Longitudinal brain imaging in preclinical Alzheimer disease: impact of APOE ε4 genotype

• Published in: Brain (London, England : 1878) Vol. 141; no. 6; pp. 1828 - 1839
• Main Authors: Mishra, Shruti, Blazey, Tyler M, Holtzman, David M, Cruchaga, Carlos, Su, Yi, Morris, John C, Benzinger, Tammie L S, Gordon, Brian A
• Format: Journal Article
• Language: English
• Published: England Oxford University Press 01.06.2018
• Subjects: Adult; Aged; Aged, 80 and over; Alzheimer Disease - diagnostic imaging; Alzheimer Disease - genetics; Amyloid beta-Peptides - metabolism; Aniline Compounds - metabolism; Apolipoprotein E4 - genetics; Brain - diagnostic imaging; Cross-Sectional Studies; Female; Genotype; Humans; Longitudinal Studies; Magnetic Resonance Imaging; Male; Middle Aged; Original; Positron-Emission Tomography; Thiazoles - metabolism; atrophy; apolipoprotein; amyloid; APOE; PET
• ISSN: 0006-8950; 1460-2156
• DOI: 10.1093/brain/awy103

The longitudinal impact of apolipoprotein E ɛ4 on individual disease trajectories remains unclear. Mishra et al. show that group level effects on atrophy and β-amyloid are driven by ɛ4 carriers being more likely to develop Alzheimer's disease, doing so earlier, and accumulating more β-amyloid even when matched for baseline pathology. Abstract While prior work reliably demonstrates that the APOE ɛ4 allele has deleterious group level effects on Alzheimer disease pathology, the homogeneity of its influence across the lifespan and spatially in the brain remains unknown. Further it is unclear what combinations of factors at an individual level lead to observed group level effects of APOE genotype. To evaluate the impact of the APOE genotype on disease trajectories, we examined longitudinal MRI and PET imaging in a cohort of 497 cognitively normal middle and older aged participants. A whole-brain regional approach was used to evaluate the spatial effects of genotype on longitudinal change of amyloid-β pathology and cortical atrophy.
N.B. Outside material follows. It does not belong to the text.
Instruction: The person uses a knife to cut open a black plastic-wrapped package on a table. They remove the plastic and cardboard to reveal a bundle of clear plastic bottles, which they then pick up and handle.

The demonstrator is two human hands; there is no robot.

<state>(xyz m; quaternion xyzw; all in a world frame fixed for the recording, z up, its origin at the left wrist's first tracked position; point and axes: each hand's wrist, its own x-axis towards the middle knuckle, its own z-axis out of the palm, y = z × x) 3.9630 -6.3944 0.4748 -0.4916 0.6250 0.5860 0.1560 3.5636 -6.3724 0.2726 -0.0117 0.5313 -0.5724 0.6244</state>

Carriers of the ɛ4 allele had increased longitudinal accumulation of amyloid-β pathology diffusely through the cortex, but the emergence of this effect across the lifespan differed greatly by region (e.g. age 49 in precuneus, but 65 in the visual cortex) with the detrimental influence already being evident in some regions in middle age. This increased group level effect on accumulation was due to a greater proportion of ɛ4 carriers developing amyloid-β pathology, on average doing so at an earlier age, and having faster amyloid-β accumulation even after accounting for baseline amyloid-β levels. APOE ɛ4 carriers displayed faster rates of structural loss in primarily constrained to the medial temporal lobe structures at around 50 years, although this increase was modest and proportional to the elevated disease severity in APOE ɛ4 carriers. This work indicates that influence of the APOE gene on pathology can be detected starting in middle age.